Frozen Yogurt (1 ½ cup)
When you crave a cool treat, dip into smooth and yummy fro-yo—it’s nowhere near as high-calorie as ice cream.
1 oz Yellowtail and 1 oz Tuna Sashimi with 1 packet Kikkoman Instant Tofu Miso Soup
Have it pre-party: The protein will keep you from wiping out the buffet.
18 Fat-Free Fold Gold Tiny Twists
Kill a carbs-and-salt craving in a single snack session.
Veggie Land Veg-T-Balls (2 ½ oz) with Muir Glen Chunky Tomato Sauce (2 Tbsp)
These low-fat vegetarian bells hit the spot.
Chocolate Milk (1 cup nonfat milk + 1 Tbsp Hershey’s Lite Chocolate Syrup)
Quell your inner cocoa monster end get a hit of calcium.
1 Nutter Butter Granola Bar
This peanut bar tastes like something you’d get from the vending machine, minus the thigh-inflating effects.
Now, let’s really put this into perspective – check out what 100 calories looks like with the treats below. If any of these are your go-to mid-day snack, the next time your stomach is growling you may want to opt for one of the healthier choices above!
They’ve never looked so small before, have they?

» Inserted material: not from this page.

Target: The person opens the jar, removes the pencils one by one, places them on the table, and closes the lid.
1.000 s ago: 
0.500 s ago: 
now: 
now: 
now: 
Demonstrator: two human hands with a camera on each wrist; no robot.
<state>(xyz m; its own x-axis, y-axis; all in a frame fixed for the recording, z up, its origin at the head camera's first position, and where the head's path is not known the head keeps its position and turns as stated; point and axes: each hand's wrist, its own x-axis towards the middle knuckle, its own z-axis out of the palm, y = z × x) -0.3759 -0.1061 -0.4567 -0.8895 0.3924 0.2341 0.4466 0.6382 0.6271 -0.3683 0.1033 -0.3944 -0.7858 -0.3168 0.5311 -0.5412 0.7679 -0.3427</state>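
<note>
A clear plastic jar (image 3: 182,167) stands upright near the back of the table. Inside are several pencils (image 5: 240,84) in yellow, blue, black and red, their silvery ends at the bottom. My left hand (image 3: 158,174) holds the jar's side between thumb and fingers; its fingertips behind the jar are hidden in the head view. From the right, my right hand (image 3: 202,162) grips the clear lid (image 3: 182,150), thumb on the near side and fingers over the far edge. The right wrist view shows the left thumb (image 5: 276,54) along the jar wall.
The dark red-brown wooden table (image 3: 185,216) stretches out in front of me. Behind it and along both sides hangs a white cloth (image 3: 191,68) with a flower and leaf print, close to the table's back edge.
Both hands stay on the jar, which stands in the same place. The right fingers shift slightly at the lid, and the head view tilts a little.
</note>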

McDonald’s French Fries, Large Order
¼ of a serving, or 1 oz
And forget about ketchup.
Papa John’s Pan Crust Cheese Pizza, 12”
About ¼ of 1 slice
Still fattening any way you slice it
Auntie Anne’s Original Pretzel
About ¼ of a pretzel
Don’t get tied up in knots about it.
Bagel, Plain, 4.5”
1/3 of 1 bagel
And that’s without any cream cheese.
Burger King Double Whopper with Cheese
1/10 of 1 burger
There’s almost an entire day’s worth of fat in one sandwich.
Haagen-Dazs Chocolate Chip Cookie Dough Ice Cream
You’re going to need a smaller cone.
KFC Hot Wings
1 ¼ wings
Even with the bone in, you don’t get much.
Krispy Kreme Powdered Strawberry-Filled Doughnut
½ of a doughnut
Barely enough to dunk in your coffee.